Change the record: how to use stats and analysis to shift organisational debate
By Alex Manek, SAS Ireland
If anyone hasn’t yet seen the recent #irelandinspires video, released by Fáilte Ireland to coincide with St Patrick’s Day, I’d heartily recommend it. It uses some powerful statistics to shed a positive light Ireland for a global audience – a pleasant change from our usual way of doing ourselves down.
It clearly shows how stats can shape debate, change a narrative and influence how people feel about a nation or a company. The Central Statistics Office (CSO) certainly has enough numbers to choose from. But the real trick is knowing which stats to pick and how to use them.
The media and politicians are particularly adept at hijacking statistics to add weight to their point of view. I’ll give you an example. For as long as I can remember, the unemployment rate is the stat that has been used and abused more than any other. Governments have been re-elected as it fell and met their demise as it rose back up again.
After the economic crash, as the green shoots of recovery began to emerge, all eyes turned to that trusty barometer – the unemployment rate – for proof. The debate raged, with one side saying: “It’s the recovery, I tell thee.” But the other side said: “Bah! We’re bleeding people through immigration, OF COURSE the unemployment rate is coming down. It’s another brain drain I tell thee!”
Then the government brought in a new barometer: the numbers in employment. It had always been there, but now it suited the narrative much better. “Recovery, I tell thee! Just look how many more people are in work. See how many jobs are being created,” they cried. Now this is the number that is being pored over and quoted. The result? The quantity of jobs is widely accepted as growing, and the national debate has shifted to other metrics, e.g. the quality of jobs being created – a much more positive story and productive debate.
So how can this be applied to business? Like national statistics, everything in business is measured; this gives organisations a raft of measures, or a ‘basket of KPIs’, which are reported regularly. The problem is that each of these metrics will be interesting to different people for different reasons, e.g. HR, IT, finance. This leads to confusion and disagreement, and makes it hard to get everyone pulling in the same direction.

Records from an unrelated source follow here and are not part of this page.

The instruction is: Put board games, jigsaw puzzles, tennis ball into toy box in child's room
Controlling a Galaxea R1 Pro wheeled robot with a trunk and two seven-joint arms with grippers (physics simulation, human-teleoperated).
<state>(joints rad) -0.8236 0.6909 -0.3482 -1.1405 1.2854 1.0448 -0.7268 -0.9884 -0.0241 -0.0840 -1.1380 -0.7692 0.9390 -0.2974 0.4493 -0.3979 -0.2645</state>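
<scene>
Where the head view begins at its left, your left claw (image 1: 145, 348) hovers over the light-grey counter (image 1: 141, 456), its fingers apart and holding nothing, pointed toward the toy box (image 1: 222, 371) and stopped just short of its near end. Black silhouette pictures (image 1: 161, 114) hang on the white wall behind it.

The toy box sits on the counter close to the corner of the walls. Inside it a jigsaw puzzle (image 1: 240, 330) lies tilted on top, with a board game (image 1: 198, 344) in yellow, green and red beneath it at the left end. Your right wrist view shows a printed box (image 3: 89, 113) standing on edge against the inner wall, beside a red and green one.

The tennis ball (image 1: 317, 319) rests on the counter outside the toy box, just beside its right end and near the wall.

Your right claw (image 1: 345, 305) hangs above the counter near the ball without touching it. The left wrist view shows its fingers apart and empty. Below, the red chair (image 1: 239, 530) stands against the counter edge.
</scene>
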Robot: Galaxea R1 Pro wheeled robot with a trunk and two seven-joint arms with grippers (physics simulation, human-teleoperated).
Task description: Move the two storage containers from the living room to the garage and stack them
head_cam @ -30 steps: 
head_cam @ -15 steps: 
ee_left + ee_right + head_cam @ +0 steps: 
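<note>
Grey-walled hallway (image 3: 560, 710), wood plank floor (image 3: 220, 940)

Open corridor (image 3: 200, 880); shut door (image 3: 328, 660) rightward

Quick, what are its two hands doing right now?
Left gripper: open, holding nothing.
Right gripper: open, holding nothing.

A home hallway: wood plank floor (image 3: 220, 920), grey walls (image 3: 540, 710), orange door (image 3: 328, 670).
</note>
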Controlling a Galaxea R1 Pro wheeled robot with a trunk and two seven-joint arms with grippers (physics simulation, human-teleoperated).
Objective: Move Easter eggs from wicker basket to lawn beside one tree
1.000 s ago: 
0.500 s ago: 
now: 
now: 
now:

The key is to find one metric that is valuable to, or has consequences for, everyone. And then use it to change the narrative, just as the government did with the employment rate. This can be done using simple analysis; you find the metric that correlates to all the others and use that as your new barometer. By continuing to report on this barometer, and putting it into context, it is easier than you might think to get buy-in and a positive reaction from employees.
Putting the tools in place to pick the right statistics is relatively simple. For example SAS® Visual Analytics gives people across your organisation, not just IT, the power to explore your data to find correlations that identify the best barometers for your business.
Get in touch to discuss how SAS can help you get better insight from your data, or follow SAS Ireland on Twitter to hear our latest news and views.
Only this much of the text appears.